Infestations of any kind of tick can weaken an animal, but the bont tick is particularly injurious. It can attach itself to virtually any mammal, and it is of particular concern for horses and cattle. It causes lesions that leave them susceptible to a variety of illnesses. It also can carry heartwater disease, which can be fatal to an animal.

“We don’t have the (heartwater) disease,” Branford said. “But we don’t want the tick,” either.

“We’re the only place in the U.S. that has this tick,” she said. And federal authorities are anxious to keep it out of the mainland.

They are also concerned about African swine fever, which was discovered last summer in the Dominican Republic and Haiti. Right now, it seems to be confined to the island the two countries share, Hispaniola. “It’s not all through the Caribbean, at all,” Bradford said. Still, there is fear that it could make its way to neighboring areas, including the Virgin Islands.

“The U.S. pork industry is very nervous about this,” she said. The disease can decimate pig farms.

Once the African swine fever was discovered on Hispaniola, the U.S. Agriculture Department immediately put Puerto Rico and the Virgin Islands in a protection zone and doubled down on efforts to inspect luggage and packages at ports, checking for foodstuffs that could be contaminated, she said. They also set up a laboratory in Puerto Rico to test for the disease.

The Virgin Islands has 30 commercial pig farms, 20 of which are on St. Croix, Bradford said. Veterinary Services staff visit all 30 at least twice a year and test a sample of five pigs on each farm. The USDA Wildlife Services also catches and tests wild pigs. And every pig going to slaughter at the abattoir is tested before being processed.

Currently, officials have found no evidence of African swine fever in the Virgin Islands, she said. The most likely way it could be introduced would be from contaminated food scraps being fed to pigs. It can also be transmitted on shoes or clothing.

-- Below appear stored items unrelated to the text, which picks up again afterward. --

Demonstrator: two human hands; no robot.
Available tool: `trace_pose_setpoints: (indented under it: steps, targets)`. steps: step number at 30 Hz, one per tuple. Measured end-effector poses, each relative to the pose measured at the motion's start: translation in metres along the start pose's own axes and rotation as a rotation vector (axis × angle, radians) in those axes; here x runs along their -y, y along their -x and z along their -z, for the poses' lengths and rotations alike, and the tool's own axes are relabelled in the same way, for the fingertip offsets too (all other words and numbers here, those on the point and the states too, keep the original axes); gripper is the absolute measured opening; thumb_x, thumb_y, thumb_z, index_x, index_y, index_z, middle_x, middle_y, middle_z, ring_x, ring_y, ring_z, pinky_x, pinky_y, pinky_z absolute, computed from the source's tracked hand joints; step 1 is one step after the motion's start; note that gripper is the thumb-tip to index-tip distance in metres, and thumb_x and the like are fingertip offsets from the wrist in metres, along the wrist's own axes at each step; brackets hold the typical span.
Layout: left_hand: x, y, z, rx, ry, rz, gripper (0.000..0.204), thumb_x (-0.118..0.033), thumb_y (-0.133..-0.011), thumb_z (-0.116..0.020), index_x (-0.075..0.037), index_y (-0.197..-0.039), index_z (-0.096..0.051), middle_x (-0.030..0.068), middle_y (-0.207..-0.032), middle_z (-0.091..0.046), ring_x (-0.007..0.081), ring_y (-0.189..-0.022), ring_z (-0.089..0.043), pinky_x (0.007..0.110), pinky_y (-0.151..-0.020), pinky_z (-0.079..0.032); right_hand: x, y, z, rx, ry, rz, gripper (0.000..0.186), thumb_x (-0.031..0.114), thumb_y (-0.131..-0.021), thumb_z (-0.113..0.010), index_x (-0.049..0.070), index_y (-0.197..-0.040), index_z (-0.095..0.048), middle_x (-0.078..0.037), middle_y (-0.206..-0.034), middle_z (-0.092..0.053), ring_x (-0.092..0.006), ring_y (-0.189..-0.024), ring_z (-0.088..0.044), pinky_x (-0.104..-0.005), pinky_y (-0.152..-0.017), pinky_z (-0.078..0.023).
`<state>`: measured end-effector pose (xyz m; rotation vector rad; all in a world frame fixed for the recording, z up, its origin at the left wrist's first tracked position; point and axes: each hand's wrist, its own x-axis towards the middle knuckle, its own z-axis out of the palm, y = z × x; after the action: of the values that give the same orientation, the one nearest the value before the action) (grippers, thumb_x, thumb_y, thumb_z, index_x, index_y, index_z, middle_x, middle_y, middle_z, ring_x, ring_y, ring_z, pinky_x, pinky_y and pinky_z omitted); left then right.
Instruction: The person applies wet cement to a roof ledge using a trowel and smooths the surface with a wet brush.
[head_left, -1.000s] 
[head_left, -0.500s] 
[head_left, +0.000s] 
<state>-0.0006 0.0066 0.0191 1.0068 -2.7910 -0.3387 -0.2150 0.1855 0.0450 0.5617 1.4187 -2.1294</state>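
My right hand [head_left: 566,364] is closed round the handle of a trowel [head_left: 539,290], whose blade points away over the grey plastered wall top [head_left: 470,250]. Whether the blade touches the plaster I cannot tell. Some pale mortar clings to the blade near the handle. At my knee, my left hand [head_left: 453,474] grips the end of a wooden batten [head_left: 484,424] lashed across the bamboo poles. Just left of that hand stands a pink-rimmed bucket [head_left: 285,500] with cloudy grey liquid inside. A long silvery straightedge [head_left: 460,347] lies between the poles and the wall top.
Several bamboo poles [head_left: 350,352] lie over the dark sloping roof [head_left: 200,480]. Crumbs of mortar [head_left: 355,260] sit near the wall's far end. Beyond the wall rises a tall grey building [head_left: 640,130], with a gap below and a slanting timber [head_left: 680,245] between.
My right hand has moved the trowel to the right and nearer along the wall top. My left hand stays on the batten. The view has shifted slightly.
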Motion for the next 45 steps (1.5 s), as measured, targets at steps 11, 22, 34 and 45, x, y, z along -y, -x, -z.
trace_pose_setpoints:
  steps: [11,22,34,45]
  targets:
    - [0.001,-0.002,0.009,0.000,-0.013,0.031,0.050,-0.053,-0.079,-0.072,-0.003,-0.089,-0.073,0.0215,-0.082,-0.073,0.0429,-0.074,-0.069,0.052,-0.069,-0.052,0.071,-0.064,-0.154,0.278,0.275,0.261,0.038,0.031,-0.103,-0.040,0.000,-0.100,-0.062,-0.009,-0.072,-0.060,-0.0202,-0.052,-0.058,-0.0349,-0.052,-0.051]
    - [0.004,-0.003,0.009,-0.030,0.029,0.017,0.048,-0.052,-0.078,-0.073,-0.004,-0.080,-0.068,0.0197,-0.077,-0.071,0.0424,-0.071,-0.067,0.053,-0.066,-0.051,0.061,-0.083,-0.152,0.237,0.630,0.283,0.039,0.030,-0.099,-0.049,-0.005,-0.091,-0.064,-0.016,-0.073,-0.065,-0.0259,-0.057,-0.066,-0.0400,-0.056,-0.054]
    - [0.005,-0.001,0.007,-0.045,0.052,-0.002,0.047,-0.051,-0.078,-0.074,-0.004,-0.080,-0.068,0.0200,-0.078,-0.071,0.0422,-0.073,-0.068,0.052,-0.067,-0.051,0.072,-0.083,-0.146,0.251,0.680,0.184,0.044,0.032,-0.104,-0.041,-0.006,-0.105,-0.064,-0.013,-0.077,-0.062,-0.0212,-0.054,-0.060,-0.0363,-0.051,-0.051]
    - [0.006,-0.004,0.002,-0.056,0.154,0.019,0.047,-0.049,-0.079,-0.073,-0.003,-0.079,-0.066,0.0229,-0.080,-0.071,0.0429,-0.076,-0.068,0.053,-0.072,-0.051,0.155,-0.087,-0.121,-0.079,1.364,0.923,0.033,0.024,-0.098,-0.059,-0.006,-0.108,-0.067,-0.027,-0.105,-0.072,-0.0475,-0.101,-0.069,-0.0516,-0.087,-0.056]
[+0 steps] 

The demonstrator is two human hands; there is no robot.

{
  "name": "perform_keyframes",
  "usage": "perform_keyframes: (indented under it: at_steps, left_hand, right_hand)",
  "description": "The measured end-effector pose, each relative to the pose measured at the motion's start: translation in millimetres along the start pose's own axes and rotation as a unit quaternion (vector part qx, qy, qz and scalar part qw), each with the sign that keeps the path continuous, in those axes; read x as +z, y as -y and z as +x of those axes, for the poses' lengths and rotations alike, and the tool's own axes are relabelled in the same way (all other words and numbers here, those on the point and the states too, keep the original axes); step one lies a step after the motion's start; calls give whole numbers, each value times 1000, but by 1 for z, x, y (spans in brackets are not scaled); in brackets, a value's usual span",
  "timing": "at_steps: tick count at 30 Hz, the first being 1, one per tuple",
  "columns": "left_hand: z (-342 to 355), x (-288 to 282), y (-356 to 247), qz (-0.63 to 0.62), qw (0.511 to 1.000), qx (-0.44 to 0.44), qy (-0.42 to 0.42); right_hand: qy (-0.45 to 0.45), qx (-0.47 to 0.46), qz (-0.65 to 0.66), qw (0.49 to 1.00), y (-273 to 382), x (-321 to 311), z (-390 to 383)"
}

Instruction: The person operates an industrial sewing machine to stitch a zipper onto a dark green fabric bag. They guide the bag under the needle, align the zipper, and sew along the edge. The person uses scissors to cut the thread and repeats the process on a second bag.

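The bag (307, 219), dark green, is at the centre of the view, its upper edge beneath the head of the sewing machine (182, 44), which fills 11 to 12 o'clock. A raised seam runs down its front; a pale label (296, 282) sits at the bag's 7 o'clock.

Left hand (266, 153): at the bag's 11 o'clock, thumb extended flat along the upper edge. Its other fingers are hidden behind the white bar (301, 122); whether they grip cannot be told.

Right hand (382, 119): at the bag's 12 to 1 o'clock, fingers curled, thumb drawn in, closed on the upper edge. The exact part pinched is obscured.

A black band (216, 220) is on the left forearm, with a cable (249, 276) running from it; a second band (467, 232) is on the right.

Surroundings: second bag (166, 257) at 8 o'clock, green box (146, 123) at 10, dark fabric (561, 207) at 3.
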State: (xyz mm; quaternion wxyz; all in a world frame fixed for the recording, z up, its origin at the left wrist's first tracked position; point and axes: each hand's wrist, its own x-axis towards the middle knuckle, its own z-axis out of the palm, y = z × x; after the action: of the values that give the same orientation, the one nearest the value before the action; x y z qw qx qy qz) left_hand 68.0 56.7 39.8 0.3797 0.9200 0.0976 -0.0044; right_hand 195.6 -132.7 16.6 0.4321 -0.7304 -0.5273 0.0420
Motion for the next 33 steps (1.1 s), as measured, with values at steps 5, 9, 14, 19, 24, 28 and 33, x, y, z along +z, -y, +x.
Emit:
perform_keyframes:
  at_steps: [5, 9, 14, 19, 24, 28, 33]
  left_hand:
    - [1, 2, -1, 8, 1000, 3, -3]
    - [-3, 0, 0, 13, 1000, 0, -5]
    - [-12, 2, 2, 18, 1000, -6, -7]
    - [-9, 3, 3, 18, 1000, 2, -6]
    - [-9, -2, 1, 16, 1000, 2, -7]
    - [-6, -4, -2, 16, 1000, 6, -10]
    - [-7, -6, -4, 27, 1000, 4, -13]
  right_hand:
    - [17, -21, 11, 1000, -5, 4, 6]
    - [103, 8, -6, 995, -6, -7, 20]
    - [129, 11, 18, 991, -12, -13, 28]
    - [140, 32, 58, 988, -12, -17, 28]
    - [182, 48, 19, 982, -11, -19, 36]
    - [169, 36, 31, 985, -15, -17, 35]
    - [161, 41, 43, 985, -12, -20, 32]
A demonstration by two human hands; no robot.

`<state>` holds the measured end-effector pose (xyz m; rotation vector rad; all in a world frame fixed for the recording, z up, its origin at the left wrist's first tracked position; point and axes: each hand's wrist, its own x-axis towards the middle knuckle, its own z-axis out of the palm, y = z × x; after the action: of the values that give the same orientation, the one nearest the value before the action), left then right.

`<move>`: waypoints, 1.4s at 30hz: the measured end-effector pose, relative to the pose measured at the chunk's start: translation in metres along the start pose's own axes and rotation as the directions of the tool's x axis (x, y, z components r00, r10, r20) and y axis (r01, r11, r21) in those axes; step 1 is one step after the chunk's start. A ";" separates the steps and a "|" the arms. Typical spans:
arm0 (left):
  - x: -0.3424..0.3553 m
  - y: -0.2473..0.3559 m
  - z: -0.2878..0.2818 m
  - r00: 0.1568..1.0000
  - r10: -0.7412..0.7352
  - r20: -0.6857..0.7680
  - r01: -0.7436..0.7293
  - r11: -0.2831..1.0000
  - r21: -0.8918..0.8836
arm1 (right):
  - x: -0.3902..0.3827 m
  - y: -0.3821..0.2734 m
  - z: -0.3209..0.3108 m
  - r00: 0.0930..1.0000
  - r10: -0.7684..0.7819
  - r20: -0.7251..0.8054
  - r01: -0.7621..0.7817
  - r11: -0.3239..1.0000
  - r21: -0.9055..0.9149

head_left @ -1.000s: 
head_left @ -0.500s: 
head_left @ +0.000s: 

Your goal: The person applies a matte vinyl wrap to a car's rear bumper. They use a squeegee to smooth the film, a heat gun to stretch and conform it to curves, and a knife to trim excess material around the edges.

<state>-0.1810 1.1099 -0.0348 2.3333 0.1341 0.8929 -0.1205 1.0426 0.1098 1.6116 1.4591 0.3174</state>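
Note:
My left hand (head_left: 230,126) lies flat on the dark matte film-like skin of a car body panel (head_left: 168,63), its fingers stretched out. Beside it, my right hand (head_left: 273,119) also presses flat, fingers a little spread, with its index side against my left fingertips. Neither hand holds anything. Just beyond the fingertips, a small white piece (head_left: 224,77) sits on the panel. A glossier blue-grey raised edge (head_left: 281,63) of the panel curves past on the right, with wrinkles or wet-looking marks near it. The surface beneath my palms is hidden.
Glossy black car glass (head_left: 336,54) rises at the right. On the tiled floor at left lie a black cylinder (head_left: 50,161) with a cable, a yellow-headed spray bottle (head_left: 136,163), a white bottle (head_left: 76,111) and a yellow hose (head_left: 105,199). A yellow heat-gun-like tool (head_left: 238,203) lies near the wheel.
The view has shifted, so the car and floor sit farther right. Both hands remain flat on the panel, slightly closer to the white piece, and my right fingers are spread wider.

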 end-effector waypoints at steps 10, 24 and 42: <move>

In contrast, if the avian flu virus ever reaches the territory, it most likely would be carried by an infected migratory wild bird, Bradford said.

The virus was first identified in 1996 in commercial geese in Asia, according to a May 2022 article in the journal Nature. In 2014 a new strain was found in wild birds, and it spread to North America. An outbreak in recent months has left tens of millions of poultry birds dead — some dying from the flu and some culled from flocks in an attempt to stem the spread of the disease. It has been confirmed in Europe, Asia, Africa, and at least 36 states.

The avian flu can affect people, but human infections are “uncommon,” according to Nature.

Bradford said Veterinary Services has received federal grants since 2006 for annual surveillance focused on avian flu. They check game birds as well as fowl on poultry farms. She said the territory has about a dozen poultry farms that house 500 or more chickens each.

“We do (avian flu) surveillance just to prove we don’t have it,” she said. Bradford said she’s grateful to the U.S. Agriculture Department for its help. “They’ve been very supportive,” she said.

She also thanked her own staff, which is small in comparison to the job it handles. On St. Croix, the territory’s agricultural center, there are three technicians: Trevor Aldridge, Tyrone Lake, and Ayanna Simon. For St. Thomas/St. John, there is Henry Prentice. There is also some part-time help from a couple of V.I. Agriculture employees who have other duties as well.